Дни, недели, месяцы прошли в хлопотах. Дом вскоре был окончен, и Айвазовский начал устраиваться на постоянное жительство.
В Петербурге решение художника вызвало массу толков. Никто не хотел верить, что молодой, жизнерадостный Айвазовский, окруженный громкой славой, любящий театр, общество просвещенных людей, добровольно оставляет столицу и поселяется где-то в глухом углу на южной окраине России. Об истинных причинах, заставивших Айвазовского переселиться из Петербурга в Феодосию, знали лишь немногие друзья. Остальные полагали, что художник моря не может долго жить вдали от его вдохновительницы — морской стихии.
А сам Айвазовский вовсе не собирался уединяться. Двери его дома всегда были широко открыты. Каждый, кто хотел, мог посмотреть новые картины или побеседовать с художником. Феодосийцы поражались, что слава совершенно не изменила Айвазовского: он был прост и доступен для всех. Художник часто бывал у рыбаков, вел долгие беседы на базаре с крестьянами, был знаком со всеми ремесленниками городка. Но никогда простые люди не беспокоили художника в часы работы. Всем было известно, что Иван Константинович ведет размеренный, трудовой образ жизни — встает в летнее время в семь часов утра и сразу же приступает к работе. И так каждый день.
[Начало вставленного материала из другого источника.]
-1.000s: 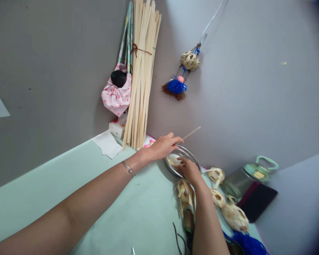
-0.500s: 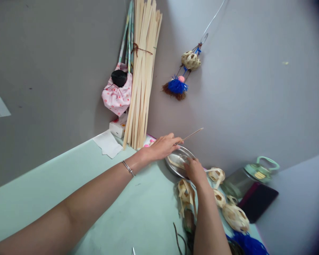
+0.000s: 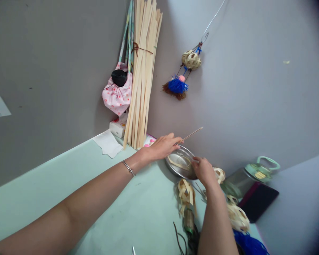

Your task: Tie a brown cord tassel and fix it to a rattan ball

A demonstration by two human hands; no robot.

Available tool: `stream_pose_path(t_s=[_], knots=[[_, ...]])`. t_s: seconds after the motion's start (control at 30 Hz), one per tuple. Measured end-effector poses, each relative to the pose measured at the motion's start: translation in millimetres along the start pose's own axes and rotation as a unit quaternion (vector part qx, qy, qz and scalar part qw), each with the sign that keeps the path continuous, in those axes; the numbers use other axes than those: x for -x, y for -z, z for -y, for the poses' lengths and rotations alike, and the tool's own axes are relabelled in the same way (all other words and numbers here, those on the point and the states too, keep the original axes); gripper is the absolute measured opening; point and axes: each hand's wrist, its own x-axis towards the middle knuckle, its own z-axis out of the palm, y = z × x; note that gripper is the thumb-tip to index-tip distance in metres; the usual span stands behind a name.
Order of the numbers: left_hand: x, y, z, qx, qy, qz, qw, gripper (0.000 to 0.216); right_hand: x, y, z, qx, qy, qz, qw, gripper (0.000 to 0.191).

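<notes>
My left hand (image 3: 164,146) is closed on a thin bamboo strip (image 3: 191,134) that sticks out up and to the right, above the back of a round metal bowl (image 3: 186,174). Inside the bowl lies a curved pale strip (image 3: 177,163). At the bowl's right rim is my right hand (image 3: 204,170), its fingers bent together; whether they grip the rim or a strip is hidden. Just in front of the bowl rests a woven strip ball (image 3: 186,192) with loose ends.
Tied bamboo strips (image 3: 142,78) lean in the corner beside a pink pouch (image 3: 117,97). A woven ornament (image 3: 191,60) with tassels hangs from a wire. A clear bottle (image 3: 236,180), a dark tablet (image 3: 259,202) and blue yarn (image 3: 250,242) lie at the right. White tissue (image 3: 108,143) lies left.
My right hand has moved from inside the bowl out to its right rim, so more of the curved strip shows. My left hand and its bamboo strip have stayed in place.
</notes>
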Motion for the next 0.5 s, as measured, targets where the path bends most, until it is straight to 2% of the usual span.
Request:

В городке все с уважением повторяли любимые слова художника, которые он часто произносил: «Для меня жить — значит работать».
В новой мастерской он создавал картину за картиной: морские виды Италии, родную Феодосию, Керчь, Севастополь, Аю-Даг, виды Одессы, Константинополя… Легко и радостно работалось ему в родном городке.
Но художник никогда не забывал, что числится по военно-морскому ведомству и является живописцем Главного морского штаба. Он начал писать картину об основателе русского флота Петре I.
Буря застала Балтийский флот в Финском заливе. Молнии освещают корабли, которым грозит гибель. Но вот на скалистом берегу вспыхнул яркий костер. Его зажег Петр I, добравшийся до берега с одним матросом. Костер, как маяк, указывает путь кораблям. Высокие ревущие волны с яростью накидываются на флотилию. Разъяренная стихия пытается сломить людей. Но стихия слепа. Огонь, зажженный человеком, осветил путь кораблям. И воля человека сильнее ярости волн.
Событие, изображенное Айвазовским на картине, имело место 31 августа 1714 года. Еще в Петербурге, готовясь к будущей работе, художник тщательно изучал чертежи русских кораблей того времени, оснастку судов, вооружение. Книги и рассказы моряков дополняли эти сведения, а развитое воображение помогло явственно представить события давних лет. Айвазовский назвал картину «Петр I при Красной Горке зажигает костер для подачи сигналов флоту».